The use of silicon substrate preamorphization in ultrashallow junction formation has increased in recent years. The reduction of channeling during impurity implantation, coupled with higher-than-equilibrium metastable solubility levels, produces scaled junctions with low resistances. However, a number of physical phenomena arise that must be considered for proper impurity profile and device optimization.
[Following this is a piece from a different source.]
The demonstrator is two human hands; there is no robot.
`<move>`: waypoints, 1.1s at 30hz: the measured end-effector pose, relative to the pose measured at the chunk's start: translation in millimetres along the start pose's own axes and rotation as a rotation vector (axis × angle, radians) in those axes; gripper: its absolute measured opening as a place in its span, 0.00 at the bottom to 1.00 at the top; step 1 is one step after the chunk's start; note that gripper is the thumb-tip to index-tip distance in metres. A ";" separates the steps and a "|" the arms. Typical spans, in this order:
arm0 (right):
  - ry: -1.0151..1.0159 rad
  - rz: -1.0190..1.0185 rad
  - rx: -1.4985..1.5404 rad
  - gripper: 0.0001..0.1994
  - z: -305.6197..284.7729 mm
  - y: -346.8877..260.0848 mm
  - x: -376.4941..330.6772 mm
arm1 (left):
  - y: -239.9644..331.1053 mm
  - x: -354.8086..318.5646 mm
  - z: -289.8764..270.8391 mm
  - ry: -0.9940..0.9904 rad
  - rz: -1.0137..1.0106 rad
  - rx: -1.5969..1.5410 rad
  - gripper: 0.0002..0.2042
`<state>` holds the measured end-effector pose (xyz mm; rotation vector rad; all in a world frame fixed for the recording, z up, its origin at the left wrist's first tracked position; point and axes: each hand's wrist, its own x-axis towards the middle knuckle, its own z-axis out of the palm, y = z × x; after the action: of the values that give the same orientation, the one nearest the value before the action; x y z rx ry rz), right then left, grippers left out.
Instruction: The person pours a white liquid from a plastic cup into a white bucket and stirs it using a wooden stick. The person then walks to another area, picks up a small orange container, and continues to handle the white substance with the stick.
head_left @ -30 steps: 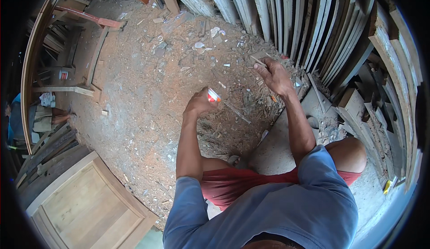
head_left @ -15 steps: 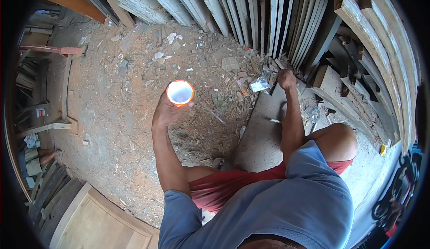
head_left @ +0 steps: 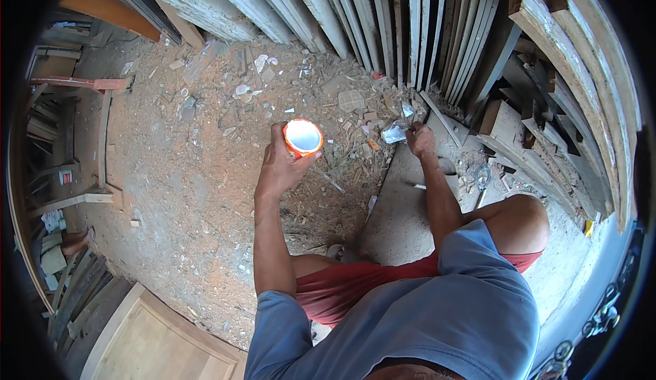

With respect to impurity solubility advanced annealing techniques such as solid-phase-epitaxial-regrowth (SPER), flash, and laser annealing, can place impurity atoms on substitutional sites in the silicon lattice to extremely high concentrations when combined with preamorphization. In this context there is a relationship between the equilibrium distribution coefficient and metastable solubility. The long-established equilibrium distribution coefficient of an impurity, extracted in the liquid to solid phase transformation, can make a prediction of metastable solubility after transformation of amorphous silicon into crystalline silicon during SPER, flash, and laser annealing.
With respect to impurity redistribution the significant effects can be split into 3 categories, namely before, during, and after recrystallization. Before recrystallization impurity diffusion in the amorphous region may occur. Boron is particularly susceptible to this effect, which is very significant for the formation of p-type junctions. During recrystallization many impurities move ahead of the amorphous-crystalline (a/c) interface and relocate closer to the surface. In general redistribution is more likely at high impurity concentrations. For low-temperature SPER there is a direct correlation between the magnitude of this redistribution effect and the impurity metastable solubility. After recrystallization, with SPER, flash, and laser annealing commonly leaving residual damage in the silicon substrate, interstitial-diffusers are especially vulnerable to preferential diffusion toward the surface, where impurity atoms may be trapped, ultimately leading to a more shallow profile.